A Challenge - Select the highest (or lowest) 25%

  • Thread starter Thread starter mcl
  • Start date Start date
M

mcl

I was just presented a problem. How would you do a query where you select
the highest (or lowest) 25% of the values of a parameter? The parameter
typically has anywhere from 10 to over 100 values ranging from 0 to maybe 40
or 50. So the criteria would be the higest (or lowest) 25% of the records.
Any ideas?
 
I saw the option to select how many records you want but that doesn't do
what I want.

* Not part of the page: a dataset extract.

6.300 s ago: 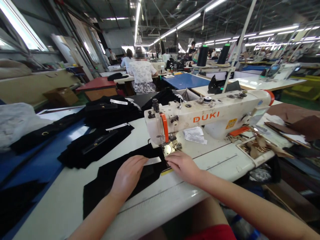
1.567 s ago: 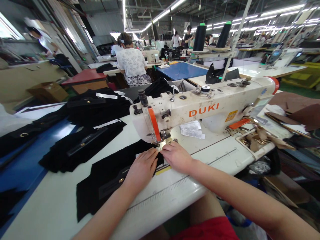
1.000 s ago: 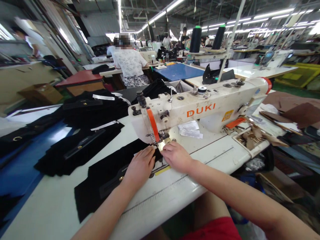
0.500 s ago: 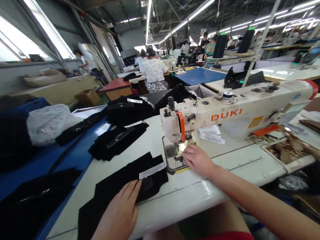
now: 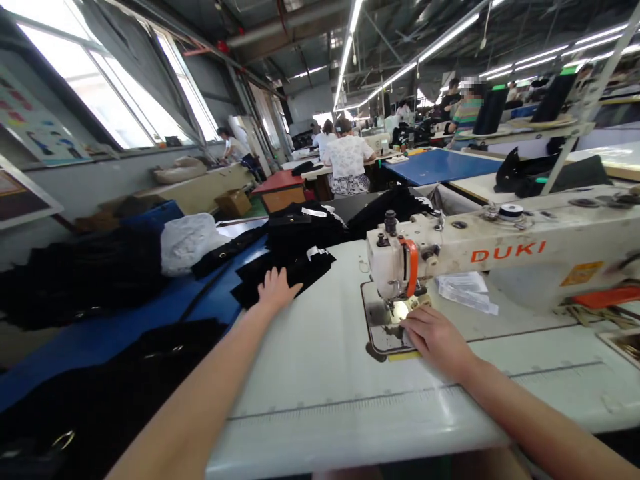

For example look at the SQL:

SELECT TOP 25 PERCENT Precip_Inches.wmo, Precip_Inches.[mod],
Precip_Inches.Jan
FROM Precip_Inches
ORDER BY Precip_Inches.wmo, Precip_Inches.Jan DESC;

I want the top 25 percent of Precip_Inches.Jan, not the first 25% of
records. This is weather data. It's monthly precip data for over 20000
stations. Some have only 10 years of data. Some have 400 years of data. For
each station I want the top 25% NOT just the first 25% of all records. In
fact for all years and all stations there are a total 1057239 records. If I
include parameters to select just one station then it works for that station
but I don't want that. I want to crunch all the stations at once. I just
picked on one month here. Is there anyway I can manipulate that "TOP 25
PERCENT " to have it work on Precip_Inches.Jan only?
 
You need change your order by to:

ORDER BY Precip_Inches.Jan DESC, Precip_Inches.wmo

or remove the sort on Precip_Inches.wmo altogether.

--
Paul Overway
Logico Solutions, LLC
www.logico-solutions.com


mcl said:
I saw the option to select how many records you want but that doesn't do
what I want. For example look at the SQL:

SELECT TOP 25 PERCENT Precip_Inches.wmo, Precip_Inches.[mod],
Precip_Inches.Jan
FROM Precip_Inches
ORDER BY Precip_Inches.wmo, Precip_Inches.Jan DESC;

I want the top 25 percent of Precip_Inches.Jan, not the first 25% of
records. This is weather data. It's monthly precip data for over 20000
stations. Some have only 10 years of data. Some have 400 years of data. For
each station I want the top 25% NOT just the first 25% of all records. In
fact for all years and all stations there are a total 1057239 records. If I
include parameters to select just one station then it works for that station
but I don't want that. I want to crunch all the stations at once. I just
picked on one month here. Is there anyway I can manipulate that "TOP 25
PERCENT " to have it work on Precip_Inches.Jan only?


mcl said:
I was just presented a problem. How would you do a query where you select
the highest (or lowest) 25% of the values of a parameter? The parameter
typically has anywhere from 10 to over 100 values ranging from 0 to
maybe
40
or 50. So the criteria would be the higest (or lowest) 25% of the records.
Any ideas?
 
I would suggest that you right click the blank area to the right in the query design and click Properties, and use the Top Values property simply select 25%. Also if you want the top 25% or bottom 25% sort the field in ascending or descending order.

Kind Regards Cathi
 
First, do you have a unique number (Primary Key) on the data?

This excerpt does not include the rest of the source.